# Newest Member of the family



## CottonwoodCroft (Jan 26, 2010)

Just thought you all might like to meet the new baby  . This is Samson, he is a frosted white miniature donkey. We just got to bring him home last Friday. We were waiting for him to be weaned and gelded. So he is now four and half months old, and is just the cutest little guy!
My Dad bought him as a surprise for the family back in Febuary at the Equine Affaire horse show in Pomona CA. My Mom and myself saw this little guy at the show and fell in love, and we told my Dad all about him. So later that evening while we were seated in the stands waiting for the extreme Cowboy Race(very cool obstacle course for horses) to start (you have to get there at least an hour before it starts in order to get a good seat) my Dad announced he forgot his glasses and had to go back to the car to get them. He was gone a long time but we didn't think anything about it because we had friends there and figured he got talking.
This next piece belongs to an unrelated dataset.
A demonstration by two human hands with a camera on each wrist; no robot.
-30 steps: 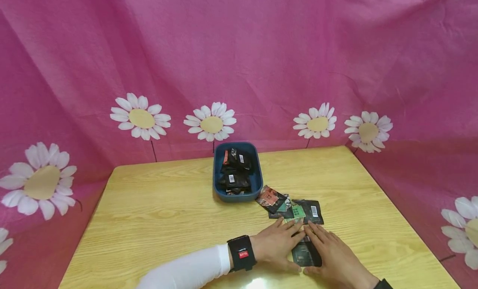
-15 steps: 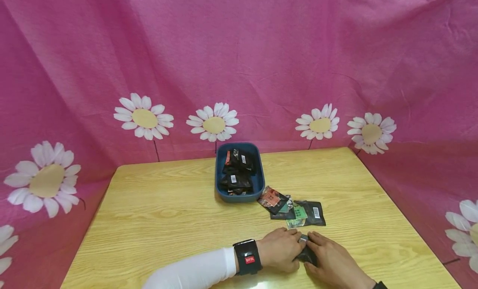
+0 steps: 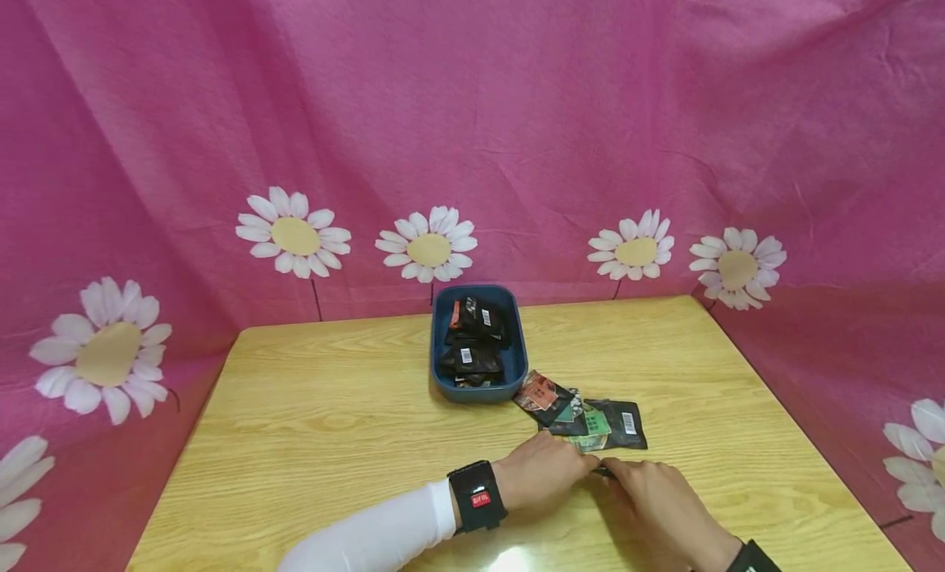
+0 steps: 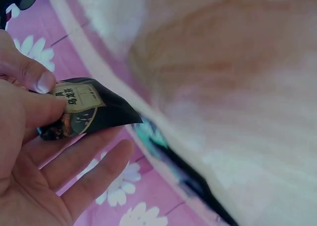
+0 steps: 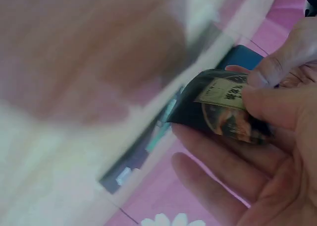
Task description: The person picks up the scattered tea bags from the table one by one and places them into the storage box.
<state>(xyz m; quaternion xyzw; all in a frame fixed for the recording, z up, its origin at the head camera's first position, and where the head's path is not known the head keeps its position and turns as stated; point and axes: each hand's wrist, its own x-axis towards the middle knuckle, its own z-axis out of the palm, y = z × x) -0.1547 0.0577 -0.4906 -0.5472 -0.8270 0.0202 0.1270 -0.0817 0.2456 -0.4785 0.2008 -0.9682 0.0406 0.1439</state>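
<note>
A black tea sachet [image 4: 114,107] with a pale gold label is pinched at one edge by both hands. My left hand [image 3: 545,471] holds it between thumb and forefinger, its other fingers spread below in the left wrist view. My right hand [image 3: 664,498] pinches the same edge close beside, thumbs nearly meeting. In the head view only a dark sliver of the sachet shows between the fingertips. Just beyond the hands lie overlapping sachets: one with an orange label [image 3: 541,395], one with a green label [image 3: 598,424] and a barcoded black end [image 3: 629,424].
A blue plastic bin [image 3: 480,393] stands at the back middle of the wooden table [image 3: 325,400], with several black sachets [image 3: 476,359] heaped inside. A pink cloth with daisies [image 3: 517,129] hangs behind and along both sides.
The hands first lay flat over the dark sachet on the table, then gathered it. Now both pinch it by an edge, lifted, with knuckles raised. The other sachets stay put.
</note>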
Later that evening back in our hotel room we found out what took him so long he went back to buy the baby donkey!!!

Me and Samson.


















My younger brother and sister with Samson.


----------



## liz (Oct 5, 2007)

Aww...he's ADORABLE!! I love his fuzziness too  

He certainly looks as though he'll have lots of love from each of you :hug:


----------



## jduwall (Aug 7, 2009)

he is so cute~~!! congrats


----------



## Saanens N Alpines (Oct 20, 2010)

Love his color and fluffy fur. He is adorable! We are getting a mini donkey for the grandkids on Saturday. She's a year old. They are sooooo cute!


----------



## freedomstarfarm (Mar 25, 2011)

So cute!


----------



## Calico Patch Farm (Mar 8, 2011)

Aww! He is soooo cute and fluffy!


----------



## KW Farms (Jun 21, 2008)

Awwww...how could you resist that face! So cute! Congrats!


----------



## Springbett Farm (Jan 5, 2011)

Adorable!  And your dad is awesome for doing that.


----------



## Paige (Oct 14, 2010)

He is so wonderful! :drool: You are a very lucky person. I want to buy a mini donkey sooo bad! Maybe someday...... :drool:


----------



## Randi (Apr 22, 2011)

He's so cute!!


----------